So which are the barriers to change data publishing governance?  So the main obstacle here is to change data publishing governance.  The current reality is scientific results are shared through literature without access to data.  So you have access to scientific publications, but you don't have access to the data used.  So no uniform mechanisms to publish data.  Some communities are advanced in making that available, but it is the opposite in others.  Not for all data.  Not for all disciplines.  I don't know.  So we are discussing this.  It raises several issues about privacy, security, and lack of property rights.

The barriers to long‑term preservation.  So another obstacle.  And finally, the last obstacle that I have here is the different legal and regulatory frameworks within different countries and across continents.

What is happening?  Nothing is there.

Ahh, okay.  Everything is there now.  Ahh, more.  No, too much.  Oh, my God.

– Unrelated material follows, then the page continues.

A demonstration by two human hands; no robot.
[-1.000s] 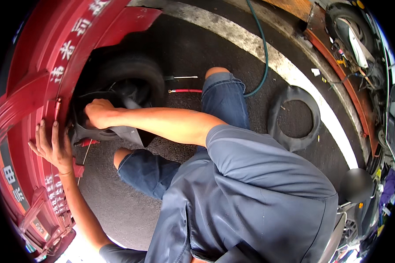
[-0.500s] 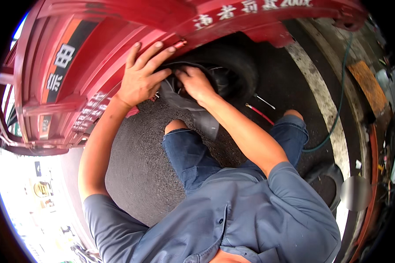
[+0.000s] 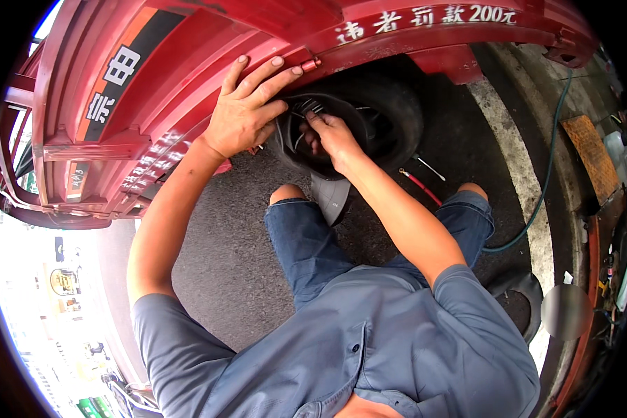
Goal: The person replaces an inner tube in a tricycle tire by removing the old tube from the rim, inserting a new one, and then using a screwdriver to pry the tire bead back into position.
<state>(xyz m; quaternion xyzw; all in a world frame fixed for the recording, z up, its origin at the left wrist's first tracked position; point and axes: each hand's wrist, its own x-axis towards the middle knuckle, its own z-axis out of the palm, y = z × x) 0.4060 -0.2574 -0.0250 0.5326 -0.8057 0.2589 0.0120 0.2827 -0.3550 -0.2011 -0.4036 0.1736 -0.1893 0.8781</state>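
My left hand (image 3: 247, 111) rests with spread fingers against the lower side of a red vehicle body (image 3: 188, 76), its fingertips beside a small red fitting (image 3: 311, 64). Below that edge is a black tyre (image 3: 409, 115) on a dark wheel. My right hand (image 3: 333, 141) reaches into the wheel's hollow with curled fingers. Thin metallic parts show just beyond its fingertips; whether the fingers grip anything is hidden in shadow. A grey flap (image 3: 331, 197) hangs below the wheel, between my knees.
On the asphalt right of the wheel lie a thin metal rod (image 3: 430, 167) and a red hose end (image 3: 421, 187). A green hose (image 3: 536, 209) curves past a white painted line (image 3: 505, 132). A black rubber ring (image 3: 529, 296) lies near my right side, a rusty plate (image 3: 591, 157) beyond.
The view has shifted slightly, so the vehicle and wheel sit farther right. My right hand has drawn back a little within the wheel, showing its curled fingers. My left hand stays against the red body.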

Okay.  I've got it.  So again it is a pity you cannot really see what is there.  So it is a new thing that is coming from the European Commission and that I thought it could be very interesting for these workshops.  So the European Commission is proposing Europe Science 2.0, science in transition, areas and issues.  So what we have there is a possibility for a model.  If we use and if we have access to the data.  So if we have a new data policy and so we will have a different data publishing governance in Europe in Big Data age.  So what we have there in the blue part is infrastructure.  We need to invest a lot on infrastructure for Big Data and data flows, of course.  So we need the citizen engagement, citizen science and crowdsourcing.  Open access to result results and processes, evidence‑based policy making, global systems science.

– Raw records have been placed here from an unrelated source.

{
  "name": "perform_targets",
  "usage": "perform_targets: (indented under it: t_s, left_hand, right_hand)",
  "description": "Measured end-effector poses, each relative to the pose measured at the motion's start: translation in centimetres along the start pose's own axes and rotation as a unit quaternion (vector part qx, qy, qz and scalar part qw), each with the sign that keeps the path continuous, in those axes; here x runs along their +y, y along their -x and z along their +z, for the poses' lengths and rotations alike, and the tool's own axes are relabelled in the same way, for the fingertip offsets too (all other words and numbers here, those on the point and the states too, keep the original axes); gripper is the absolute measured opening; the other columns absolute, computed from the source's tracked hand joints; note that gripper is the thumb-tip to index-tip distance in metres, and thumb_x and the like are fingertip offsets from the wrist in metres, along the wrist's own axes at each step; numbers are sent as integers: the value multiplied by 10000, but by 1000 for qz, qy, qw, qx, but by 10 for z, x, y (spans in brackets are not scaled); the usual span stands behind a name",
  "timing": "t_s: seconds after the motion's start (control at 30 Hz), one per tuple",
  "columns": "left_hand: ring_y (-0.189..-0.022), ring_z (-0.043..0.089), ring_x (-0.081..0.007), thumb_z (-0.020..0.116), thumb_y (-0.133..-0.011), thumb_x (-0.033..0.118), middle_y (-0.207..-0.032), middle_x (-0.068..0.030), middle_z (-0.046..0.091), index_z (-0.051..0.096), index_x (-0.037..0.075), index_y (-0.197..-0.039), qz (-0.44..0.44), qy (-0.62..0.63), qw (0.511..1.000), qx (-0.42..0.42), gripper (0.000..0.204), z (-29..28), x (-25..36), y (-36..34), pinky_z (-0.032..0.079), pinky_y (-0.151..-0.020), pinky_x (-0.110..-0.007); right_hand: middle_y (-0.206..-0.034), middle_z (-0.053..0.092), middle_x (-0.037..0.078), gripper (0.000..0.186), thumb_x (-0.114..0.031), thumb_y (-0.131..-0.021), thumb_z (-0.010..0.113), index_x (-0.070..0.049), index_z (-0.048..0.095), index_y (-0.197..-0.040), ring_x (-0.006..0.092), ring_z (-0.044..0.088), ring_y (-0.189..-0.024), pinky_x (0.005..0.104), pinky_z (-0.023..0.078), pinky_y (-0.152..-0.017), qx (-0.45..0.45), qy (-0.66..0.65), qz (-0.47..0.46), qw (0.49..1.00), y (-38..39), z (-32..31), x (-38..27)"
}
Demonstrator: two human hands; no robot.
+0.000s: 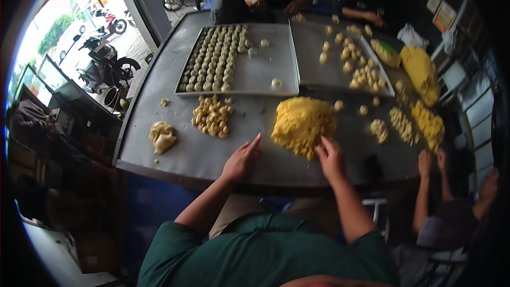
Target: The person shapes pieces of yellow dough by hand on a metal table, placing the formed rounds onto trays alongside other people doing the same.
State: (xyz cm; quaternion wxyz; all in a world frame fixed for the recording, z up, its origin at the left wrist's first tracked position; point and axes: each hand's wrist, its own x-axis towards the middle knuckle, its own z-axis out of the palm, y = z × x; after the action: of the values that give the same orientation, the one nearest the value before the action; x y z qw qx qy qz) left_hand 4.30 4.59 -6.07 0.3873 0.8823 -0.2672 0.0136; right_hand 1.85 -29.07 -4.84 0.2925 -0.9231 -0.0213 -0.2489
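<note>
A large mound of crumbly yellow filling (303, 122) sits on the metal table in front of me. My right hand (333, 159) is at its near right edge, fingers bent in against the crumbs and pinching some of the filling. Left of the mound, my left hand (241, 160) is held over the table's near side, open, with its fingers stretched forward and nothing in them. A pile of small pale dough balls (212, 118) lies beyond my left hand. Further left rests a lump of smooth dough (162, 137).
A tray (265, 82) holds rows of greenish round pieces; another tray (313, 74) holds pale balls. At the right are small dough piles (404, 126), more yellow filling (427, 125) and a co-worker's hands (425, 163). Two people sit across the table.
</note>
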Motion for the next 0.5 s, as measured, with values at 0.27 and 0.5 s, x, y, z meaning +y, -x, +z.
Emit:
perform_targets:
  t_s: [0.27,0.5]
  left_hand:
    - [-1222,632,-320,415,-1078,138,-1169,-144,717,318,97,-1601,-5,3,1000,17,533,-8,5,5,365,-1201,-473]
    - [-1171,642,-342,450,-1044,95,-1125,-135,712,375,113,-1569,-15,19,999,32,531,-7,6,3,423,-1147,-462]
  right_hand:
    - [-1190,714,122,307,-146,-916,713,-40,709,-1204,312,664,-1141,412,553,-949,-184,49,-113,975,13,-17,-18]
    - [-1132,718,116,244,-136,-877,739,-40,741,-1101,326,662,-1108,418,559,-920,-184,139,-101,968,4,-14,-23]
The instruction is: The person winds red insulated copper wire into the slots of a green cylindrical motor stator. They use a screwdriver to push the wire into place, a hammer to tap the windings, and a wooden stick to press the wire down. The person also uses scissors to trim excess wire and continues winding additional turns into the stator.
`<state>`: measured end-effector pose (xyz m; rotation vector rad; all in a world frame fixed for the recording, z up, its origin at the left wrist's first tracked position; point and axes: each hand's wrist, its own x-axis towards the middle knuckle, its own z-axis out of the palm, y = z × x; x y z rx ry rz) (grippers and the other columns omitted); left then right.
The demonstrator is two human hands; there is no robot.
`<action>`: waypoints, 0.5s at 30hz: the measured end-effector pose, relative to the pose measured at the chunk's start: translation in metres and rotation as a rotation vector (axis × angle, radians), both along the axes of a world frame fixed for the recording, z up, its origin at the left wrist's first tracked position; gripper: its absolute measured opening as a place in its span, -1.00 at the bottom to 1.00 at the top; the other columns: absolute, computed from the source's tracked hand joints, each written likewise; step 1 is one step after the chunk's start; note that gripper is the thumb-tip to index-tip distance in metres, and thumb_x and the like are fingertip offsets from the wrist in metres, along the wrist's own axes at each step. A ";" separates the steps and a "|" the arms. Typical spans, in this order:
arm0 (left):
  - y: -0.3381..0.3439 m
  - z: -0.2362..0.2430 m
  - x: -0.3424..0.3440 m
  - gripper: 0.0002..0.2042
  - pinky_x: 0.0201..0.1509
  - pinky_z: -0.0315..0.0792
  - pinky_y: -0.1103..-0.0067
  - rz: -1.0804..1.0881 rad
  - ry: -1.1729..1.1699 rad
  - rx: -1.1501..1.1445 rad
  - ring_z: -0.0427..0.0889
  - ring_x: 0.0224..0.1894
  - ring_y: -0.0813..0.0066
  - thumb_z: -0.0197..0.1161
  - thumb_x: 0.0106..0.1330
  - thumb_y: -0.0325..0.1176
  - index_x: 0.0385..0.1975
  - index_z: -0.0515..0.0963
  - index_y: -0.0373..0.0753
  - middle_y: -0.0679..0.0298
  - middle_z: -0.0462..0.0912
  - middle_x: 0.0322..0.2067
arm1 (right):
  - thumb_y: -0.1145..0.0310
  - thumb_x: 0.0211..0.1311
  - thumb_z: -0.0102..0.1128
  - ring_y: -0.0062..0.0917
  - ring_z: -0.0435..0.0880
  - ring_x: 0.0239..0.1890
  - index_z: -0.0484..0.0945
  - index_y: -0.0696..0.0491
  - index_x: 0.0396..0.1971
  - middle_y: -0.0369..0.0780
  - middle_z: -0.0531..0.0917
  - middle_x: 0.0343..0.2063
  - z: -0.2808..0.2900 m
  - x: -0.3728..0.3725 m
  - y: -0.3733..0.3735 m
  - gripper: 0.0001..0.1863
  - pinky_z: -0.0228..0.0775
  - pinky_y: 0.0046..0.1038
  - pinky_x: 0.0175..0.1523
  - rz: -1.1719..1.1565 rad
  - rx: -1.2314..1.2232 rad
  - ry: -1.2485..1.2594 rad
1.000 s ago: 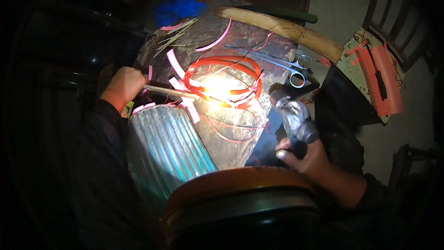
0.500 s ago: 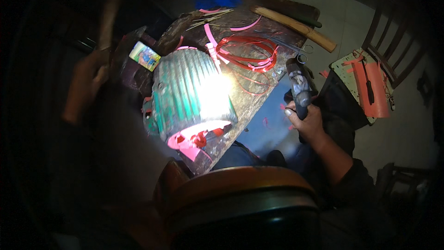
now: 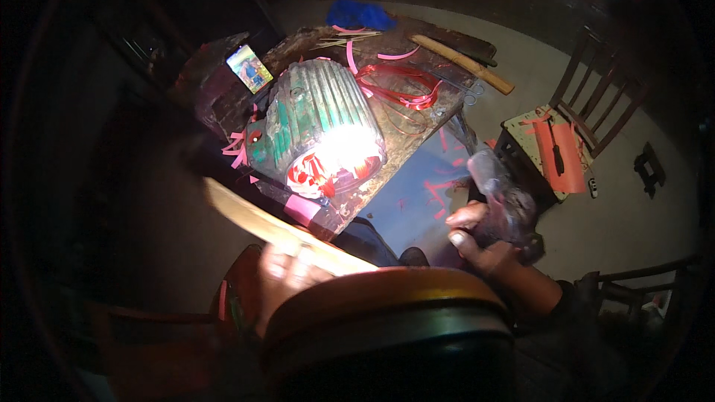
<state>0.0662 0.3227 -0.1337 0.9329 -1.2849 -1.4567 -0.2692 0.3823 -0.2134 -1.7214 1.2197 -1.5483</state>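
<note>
Head view: ribbed green metal motor casing (image 3: 316, 123) lies lit on the worktop (image 3: 417, 123), pink strips inside, more loose beyond it. Left hand (image 3: 287, 275), grip closed, holds a flat wooden stick (image 3: 275, 231) before it; right hand (image 3: 484, 242) clamps a clear plastic-wrapped tool (image 3: 499, 193) right of it. Work looks unfinished.

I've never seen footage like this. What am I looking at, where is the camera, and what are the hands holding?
The view comes from a fisheye camera worn on a person's head, looking down in dim light. There is no machine, only two bare hands. The left hand grips a long pale wooden stick. The right hand holds a grey metal tool, too blurred to identify. On the cluttered wooden workbench lies a ribbed green electric motor casing, brightly lit at its open end, with red and pink strips and a wooden handle behind it.
</note>
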 end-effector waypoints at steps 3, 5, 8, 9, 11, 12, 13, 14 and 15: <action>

So the point here is accompanying change in culture.  So now to finalize my presentation, okay.  I will say something what is going on in Portugal, what is happening.  So it was not possible to launch yet a policy on open access, on open data access.  But incentive to openness of data and sharing of research data from scientific publications, from publicly funded research.  We recently adopted open access to publications so we have a new policy.  The core of the Portuguese regulations, the Foundation for Science and Technology, FCT, the funded research.  All publications of research output subject to peer review or another form of scientific review should be deposited in one of the open access repositories in hookup, as soon as possible preferably immediately upon acceptance for publication.  This is really good for the open access to publications, but the open access to data, it was not possible.  The researchers didn't allow us.

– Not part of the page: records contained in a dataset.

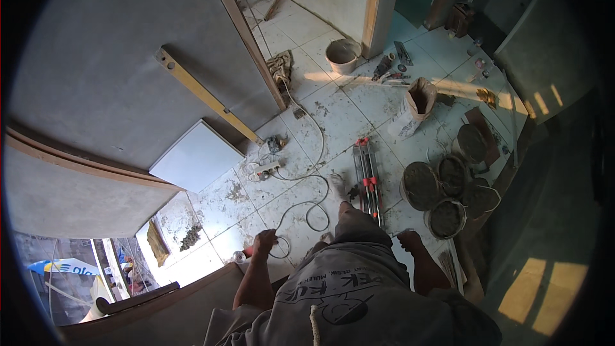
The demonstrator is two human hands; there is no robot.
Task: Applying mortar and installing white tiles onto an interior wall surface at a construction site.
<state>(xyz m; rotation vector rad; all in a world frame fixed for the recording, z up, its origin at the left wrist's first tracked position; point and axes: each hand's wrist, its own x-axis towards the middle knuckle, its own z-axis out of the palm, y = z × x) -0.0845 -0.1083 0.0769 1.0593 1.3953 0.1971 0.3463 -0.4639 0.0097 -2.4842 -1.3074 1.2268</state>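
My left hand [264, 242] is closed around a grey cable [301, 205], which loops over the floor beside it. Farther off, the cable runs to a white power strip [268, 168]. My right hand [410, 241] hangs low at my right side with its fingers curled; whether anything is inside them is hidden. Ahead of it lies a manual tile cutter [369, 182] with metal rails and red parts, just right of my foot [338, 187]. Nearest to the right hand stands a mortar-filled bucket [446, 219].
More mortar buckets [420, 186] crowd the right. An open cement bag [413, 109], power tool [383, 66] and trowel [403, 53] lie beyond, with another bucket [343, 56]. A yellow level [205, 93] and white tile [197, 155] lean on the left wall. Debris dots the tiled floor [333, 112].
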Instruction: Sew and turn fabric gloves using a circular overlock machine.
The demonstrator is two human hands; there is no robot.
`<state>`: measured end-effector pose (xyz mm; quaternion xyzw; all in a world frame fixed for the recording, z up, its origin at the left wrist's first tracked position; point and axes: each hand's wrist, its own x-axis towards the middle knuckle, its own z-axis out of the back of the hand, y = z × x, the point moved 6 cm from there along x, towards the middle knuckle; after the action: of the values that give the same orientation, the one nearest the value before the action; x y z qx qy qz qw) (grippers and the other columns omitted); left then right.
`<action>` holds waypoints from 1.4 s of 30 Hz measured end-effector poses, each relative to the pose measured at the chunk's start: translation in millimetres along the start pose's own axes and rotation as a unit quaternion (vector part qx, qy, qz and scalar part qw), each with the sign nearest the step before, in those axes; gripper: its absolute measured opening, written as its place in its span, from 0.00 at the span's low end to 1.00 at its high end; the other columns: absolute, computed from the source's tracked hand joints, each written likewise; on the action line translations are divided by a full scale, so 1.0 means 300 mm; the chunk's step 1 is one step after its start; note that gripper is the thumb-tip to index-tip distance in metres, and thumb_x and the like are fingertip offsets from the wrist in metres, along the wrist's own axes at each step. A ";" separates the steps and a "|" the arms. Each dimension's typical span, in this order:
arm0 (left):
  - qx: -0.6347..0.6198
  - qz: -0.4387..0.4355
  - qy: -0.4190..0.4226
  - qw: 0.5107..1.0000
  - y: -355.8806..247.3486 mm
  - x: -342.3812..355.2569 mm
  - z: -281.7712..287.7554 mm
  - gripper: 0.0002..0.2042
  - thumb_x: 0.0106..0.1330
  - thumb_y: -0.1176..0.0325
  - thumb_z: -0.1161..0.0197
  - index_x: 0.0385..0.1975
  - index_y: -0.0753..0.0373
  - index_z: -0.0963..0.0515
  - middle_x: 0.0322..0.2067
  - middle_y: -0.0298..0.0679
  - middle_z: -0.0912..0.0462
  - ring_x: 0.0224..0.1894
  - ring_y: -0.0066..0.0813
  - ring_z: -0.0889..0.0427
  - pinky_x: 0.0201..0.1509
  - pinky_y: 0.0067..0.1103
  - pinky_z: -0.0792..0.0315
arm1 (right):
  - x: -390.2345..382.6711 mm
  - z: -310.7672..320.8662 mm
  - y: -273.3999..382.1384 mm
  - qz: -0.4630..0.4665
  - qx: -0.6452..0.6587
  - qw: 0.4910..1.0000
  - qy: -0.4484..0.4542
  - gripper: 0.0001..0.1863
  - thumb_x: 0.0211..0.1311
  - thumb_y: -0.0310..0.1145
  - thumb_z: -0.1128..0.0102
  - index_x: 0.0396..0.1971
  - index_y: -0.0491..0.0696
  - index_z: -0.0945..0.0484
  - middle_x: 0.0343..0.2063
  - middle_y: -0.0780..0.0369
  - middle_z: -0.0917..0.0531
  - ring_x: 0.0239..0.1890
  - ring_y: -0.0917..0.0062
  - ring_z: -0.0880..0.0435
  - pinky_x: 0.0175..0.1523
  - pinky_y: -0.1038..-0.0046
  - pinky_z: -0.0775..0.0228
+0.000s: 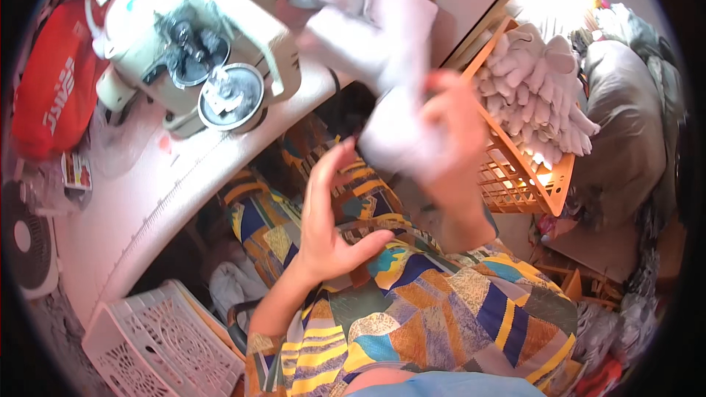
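My right hand (456, 129) is blurred by motion and grips a white knitted piece (401, 129), which looks like a glove or a sock. Its fingers close over the cloth at the right side. My left hand (323, 224) is open beside it, thumb and fingers apart, with nothing in it, above my patterned lap. Further up, more white knitted pieces (368, 22) lie at the table's far right end; blur hides where they part from the held one. Left of them stands a pale sewing machine (265, 26) with two round metal discs (246, 95).
An orange plastic crate (540, 187) heaped with white knitted pieces (526, 81) stands at the right, before a grey bulging sack (621, 125). The white table (121, 228) curves along the left, bearing a red bag (55, 81). A white lattice basket (158, 345) is at lower left.
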<state>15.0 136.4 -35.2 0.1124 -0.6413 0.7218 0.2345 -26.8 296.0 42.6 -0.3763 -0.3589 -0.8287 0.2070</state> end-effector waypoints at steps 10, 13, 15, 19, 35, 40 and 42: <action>-0.403 0.306 -0.250 0.826 0.269 -0.125 0.055 0.24 0.60 0.71 0.41 0.58 0.60 0.34 0.54 0.35 0.26 0.58 0.33 0.29 0.62 0.32 0.36 | -0.232 -0.101 -0.021 -0.062 0.113 0.983 0.127 0.25 0.46 0.34 0.34 0.46 0.42 0.27 0.50 0.54 0.27 0.47 0.67 0.25 0.47 0.70 0.33; -0.430 0.312 -0.218 0.819 0.295 -0.172 0.057 0.24 0.59 0.71 0.43 0.58 0.61 0.32 0.54 0.37 0.25 0.59 0.35 0.29 0.63 0.32 0.36 | -0.233 -0.204 -0.119 -0.273 0.297 0.898 0.175 0.43 0.49 0.40 0.29 0.63 0.42 0.42 0.53 0.56 0.30 0.53 0.70 0.29 0.54 0.69 0.34; -0.415 0.306 -0.221 0.828 0.330 -0.212 0.071 0.24 0.58 0.72 0.44 0.58 0.63 0.32 0.55 0.39 0.25 0.58 0.36 0.28 0.63 0.33 0.36 | -0.265 -0.287 -0.101 -0.398 0.474 0.757 0.207 0.44 0.50 0.35 0.28 0.64 0.44 0.43 0.54 0.56 0.30 0.55 0.72 0.30 0.57 0.69 0.35; -0.400 0.295 -0.239 0.834 0.338 -0.243 0.118 0.22 0.59 0.71 0.46 0.56 0.63 0.31 0.52 0.39 0.23 0.56 0.36 0.26 0.62 0.32 0.34 | -0.268 -0.339 -0.108 -0.390 0.478 0.778 0.119 0.43 0.49 0.22 0.29 0.64 0.47 0.44 0.55 0.58 0.34 0.58 0.73 0.34 0.59 0.70 0.33; -0.131 0.236 -0.380 0.885 0.165 -0.226 0.221 0.12 0.64 0.73 0.36 0.45 0.68 0.24 0.40 0.35 0.20 0.42 0.21 0.23 0.48 0.22 0.30 | -0.275 -0.365 -0.027 -0.341 0.579 0.728 0.133 0.44 0.44 0.14 0.32 0.62 0.45 0.46 0.53 0.58 0.35 0.55 0.72 0.29 0.62 0.69 0.35; -0.157 0.220 -0.448 0.852 0.130 -0.220 0.284 0.14 0.64 0.74 0.38 0.48 0.69 0.27 0.44 0.37 0.21 0.45 0.22 0.23 0.53 0.22 0.31 | -0.307 -0.305 -0.050 -0.210 0.470 0.791 0.329 0.50 0.47 0.27 0.29 0.69 0.49 0.51 0.59 0.54 0.34 0.61 0.65 0.31 0.64 0.63 0.38; -0.175 0.197 -0.474 0.840 0.123 -0.229 0.310 0.16 0.64 0.75 0.39 0.51 0.70 0.29 0.47 0.38 0.23 0.48 0.24 0.24 0.55 0.23 0.31 | -0.328 -0.270 -0.061 -0.105 0.371 0.825 0.413 0.48 0.44 0.29 0.25 0.66 0.47 0.44 0.57 0.54 0.30 0.60 0.67 0.29 0.62 0.67 0.37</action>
<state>43.7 29.6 -85.1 0.2691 -0.7983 0.4874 -0.2297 -14.5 254.4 -78.8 0.1465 -0.5580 -0.7275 0.3714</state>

So the policy on management and sharing of data and other results arising from the National Research Council Foundation for Science and Technology and research is to encourage now research to share primary data and other data within the scientific community by placing the data in open access database within the shortest time possible.  And finally an example of the open access repository where we could deposit data.  So we operate this open access through the national research and education network which has ten gigabits and it is scalable.  We have beyond knowledge library online which is possible, so it deals with the publishers.  And we have a recap that is open access scientific repository of Portugal which presently serves all the universities and all the researchers in Portugal.

And we have a cooperation with Brazil on this area, which we plan to expand to all countries that speak Portuguese.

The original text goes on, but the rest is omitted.